水の話
 
コケの役割と苔文化

大量の水も二酸化炭素も吸収するミズゴケ
 コケ植物の中でも一般にも馴染みの深いのが、園芸などで使われるミズゴケです。北半球に広く分布しているコケ植物で、北極圏に近いツンドラ地帯などを覆い、ミズゴケの堆積したものはピート(泥炭)と呼ばれています。ミズゴケは日本でも林間の湿った場所で見られます。特に、尾瀬ケ原のような湿原はミズゴケが堆積することによって形づくられてきました。ミズゴケの大きな特徴は、葉緑素を持った普通の細胞の他に、透明で中身がない空の細胞をたくさん持っていることです。いわば、体の半分がスポンジでつくられているようなもので、乾燥した重量の20倍もの保水力があります。
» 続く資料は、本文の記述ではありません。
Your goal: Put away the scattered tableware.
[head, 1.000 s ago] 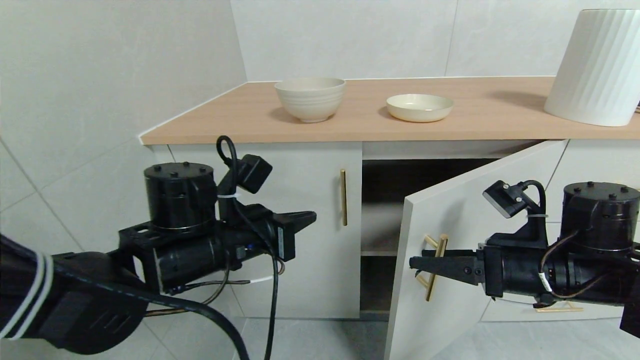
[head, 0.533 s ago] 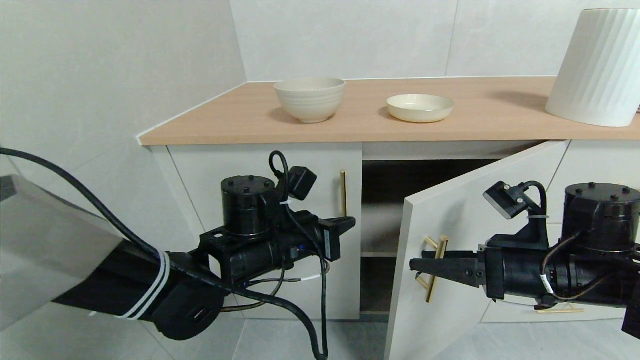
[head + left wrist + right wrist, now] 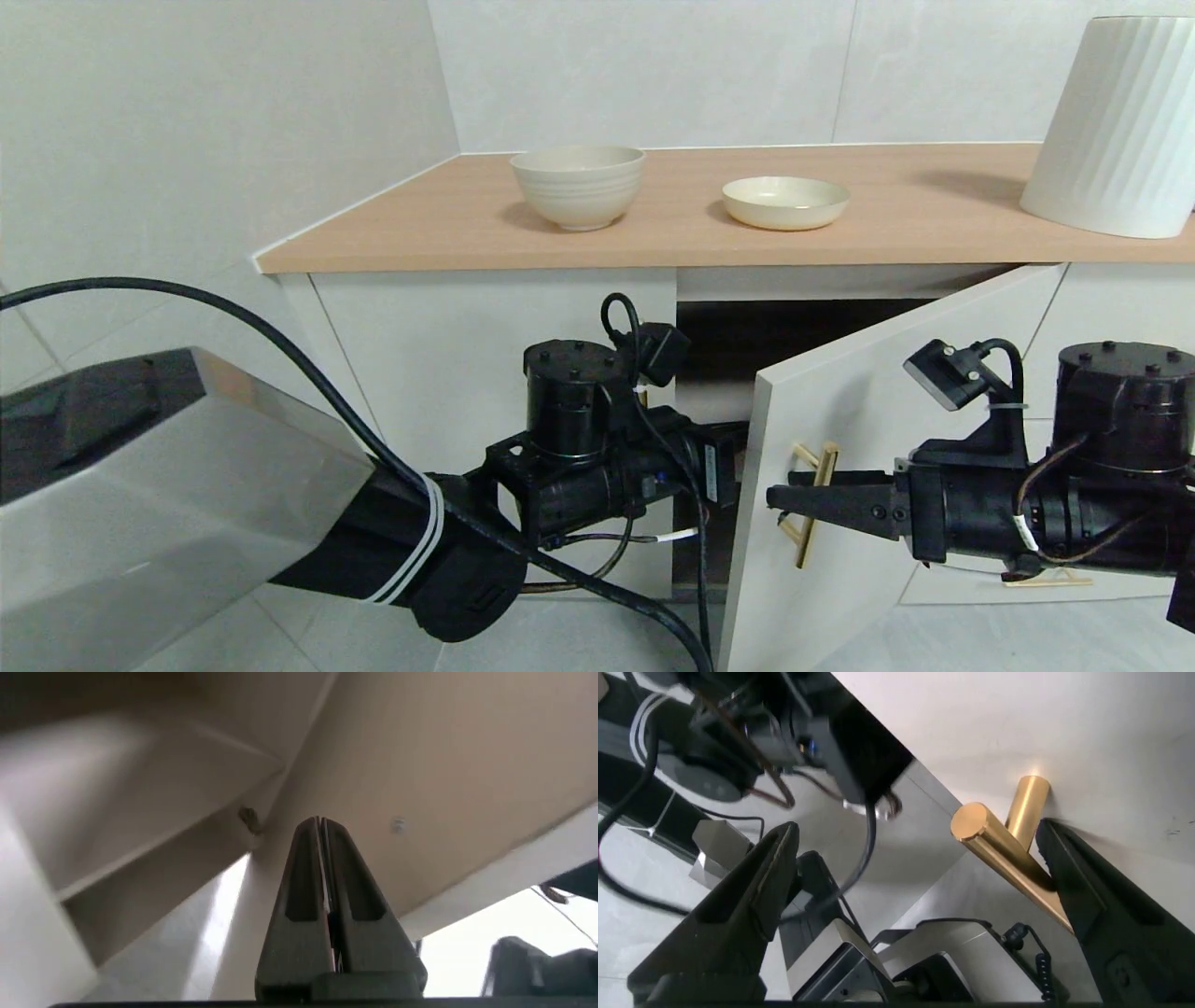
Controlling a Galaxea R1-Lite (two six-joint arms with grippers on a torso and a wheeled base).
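Pale wooden counter [image 3: 934, 219] against tiled walls carries a cream ribbed ceramic bowl [image 3: 579, 185] and, well to its right, a shallow cream dish [image 3: 785, 202]. Both sit well above the tools. Below, the left tool [image 3: 319, 826], clenched with nothing in it, points into the open cabinet. The right tool [image 3: 777, 499] is released, fingers either side of the gold bar handle [image 3: 814, 504] on the white cabinet door [image 3: 840, 392].

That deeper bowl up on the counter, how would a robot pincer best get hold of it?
Probably by the rim, from above: the deep bowl stands upright, mouth open, so one finger can go inside the wall and one outside. Its rounded sides taper to a small foot and may slip in a sideways grip. The near rim looks easiest.
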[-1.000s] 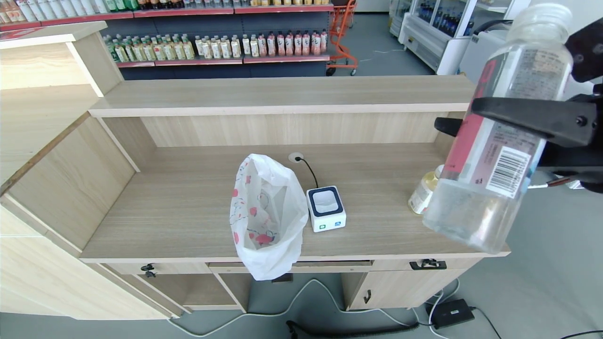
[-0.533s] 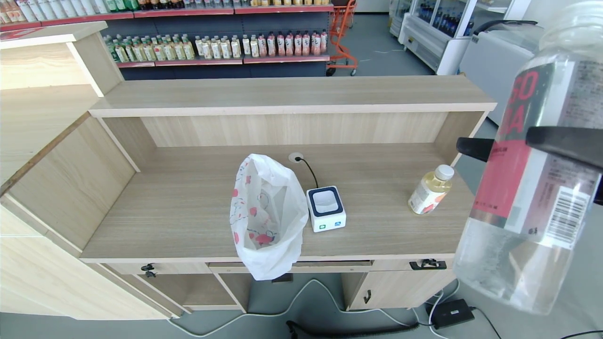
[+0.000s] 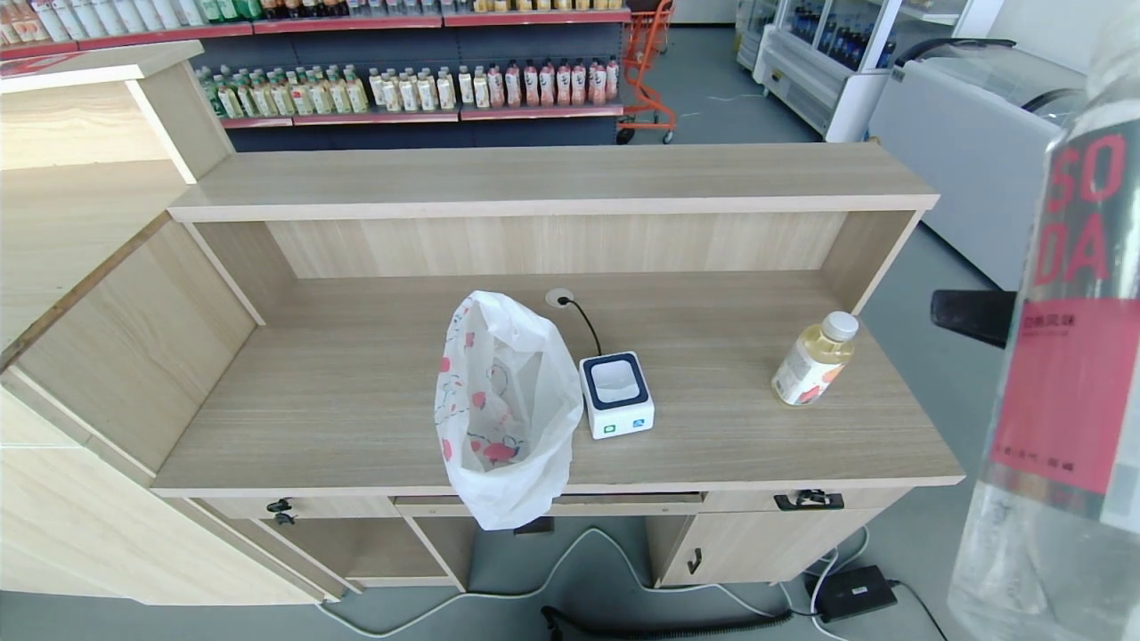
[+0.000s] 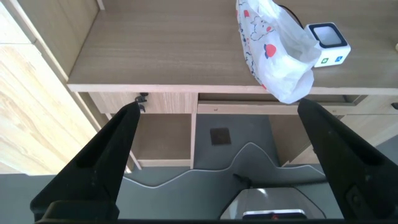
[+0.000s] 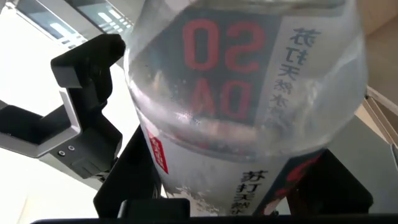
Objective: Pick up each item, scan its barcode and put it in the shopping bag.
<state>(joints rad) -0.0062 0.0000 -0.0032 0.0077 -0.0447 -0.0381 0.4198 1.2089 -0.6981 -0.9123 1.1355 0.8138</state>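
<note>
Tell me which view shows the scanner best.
Head view: the scanner sits whole on the counter, window up, right beside the bag, its cable running back. The left wrist view catches it too, but farther off and at a slant, just past the bag.

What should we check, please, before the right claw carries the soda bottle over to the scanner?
1. Soda bottle gripped in right claw: ok.
2. Barcode turned towards scanner: cannot tell, it is hidden.
3. Scanner window uncovered: ok.
4. Bag mouth open: ok.
5. Juice bottle upright, apart from scanner: ok.
6. Left claw open and empty: ok.
</note>
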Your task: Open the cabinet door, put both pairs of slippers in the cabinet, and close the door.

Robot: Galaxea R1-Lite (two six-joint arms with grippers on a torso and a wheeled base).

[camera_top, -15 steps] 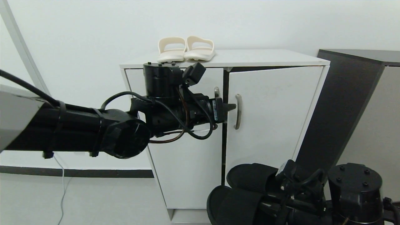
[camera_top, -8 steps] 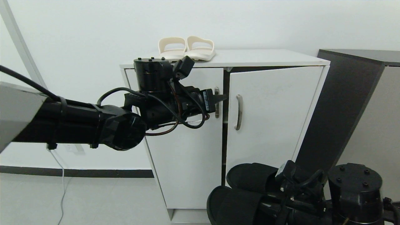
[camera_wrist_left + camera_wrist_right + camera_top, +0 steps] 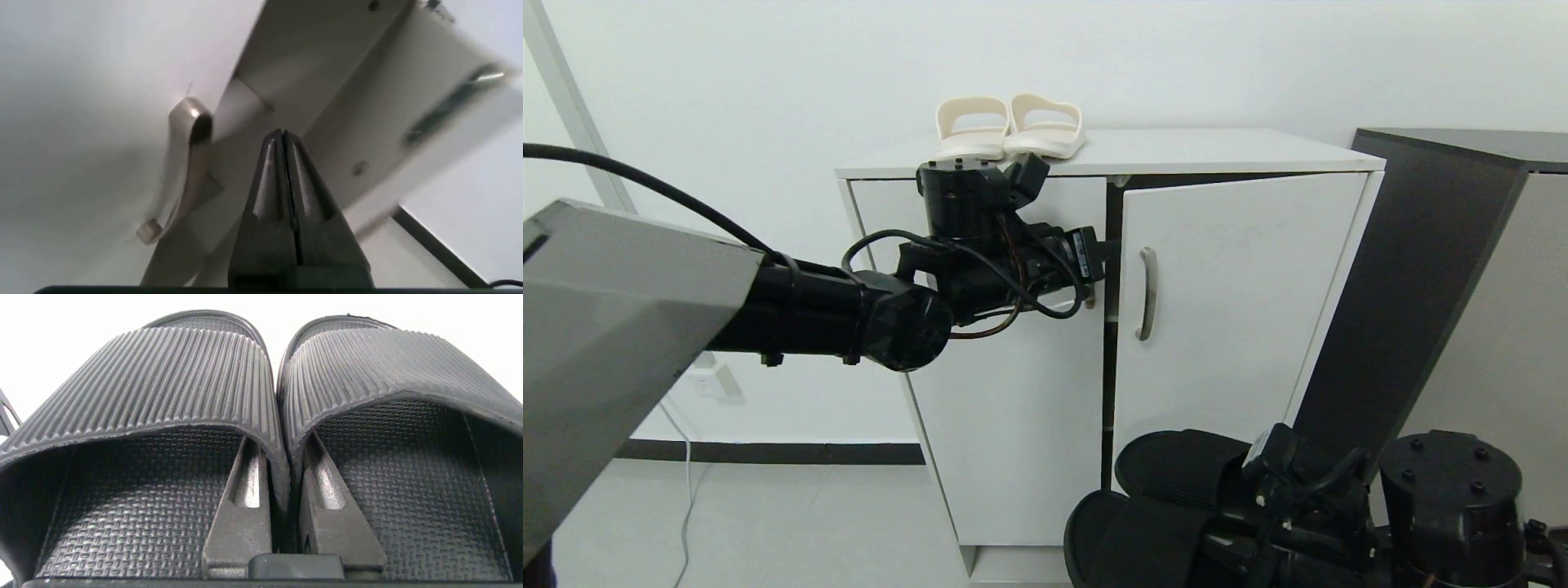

保水力が非常に高いため、ランの鉢などに入れられています。しかも、ミズゴケは優れた抗菌性も持っています。室内などに放置しておいても、カビが生えることがありません。かつて欧米ではミズゴケを乾燥させて脱脂綿の代用品や、北欧などでは赤ちゃんのおしめとして利用されていたそうです。
 またピートは、湿原に生えるミズゴケが枯れて腐ることなく何万年という歳月をかけて堆積してできたもので、乾燥させたピートは燃料としても使われます。ピートの埋蔵量は、一説によると石油1,000億トン分に相当するといわれ、北欧では火力発電所の燃料にも使われています。また、樽の中でピートを燃やしてスコッチウイスキーの色や香りをつけることでも知られています。ところで、ミズゴケは植物として光合成をするときに多量の二酸化炭素を吸収します。森林も多量の二酸化炭素を吸収しますが、枯れると微生物の働きによって分解されて、せっかく貯め込んだ二酸化炭素を再び大気中へ放出します。しかし、ミズゴケは何千年にもわたり分解されることなくピートとして堆積していくため、二酸化炭素を貯め込んでいきます。

ミズゴケを乾燥させて植木鉢に入れた コケボール
ミズゴケを乾燥させてランや観葉植物の植木鉢に入れたものをよく見かけます。最近は、植物の根元を直接ミズゴケで巻き、コケの緑や姿も楽しめるコケボールもよく見かけます。

コケ植物こそ本当の緑のダム
 山は緑のダムだといわれます。緑に覆われた山と木の生えていない山とでは保水力に大きな差があります。しかし、これは木々が水を貯えるのではありません。森の中の地表面は落ち葉やそれらが腐った有機物によって腐食土壌がつくられ、その下には砕けた岩石と有機物とが混じりあった土の層があります。この腐食土壌の層には空気孔がたくさんあり、そこに水が貯まるのです。そして木々はそうした土壌が雨などで洗い流されないようにしているのです。
 一方、こうした森の中へ足を踏み入れて見ると、分厚いコケ植物の層が地表を覆っていることがあります。ときにはコケ植物の厚みが20センチ近くになっているところもあります。群生したコケ植物自体には優れた保水力があり、ときには1ヘクタール当たり50トンもの水を貯えるともいわれています。

岩のコケ 地面のコケ
木のコケ コケ植物は水さえあれば都会の片隅から山奥の渓谷まで、どんな場所にも生えています。様々な場所に生えていることが、それぞれの環境の違いを比較しやすくさせることにもなり、環境のバロメーターとして使われているようです。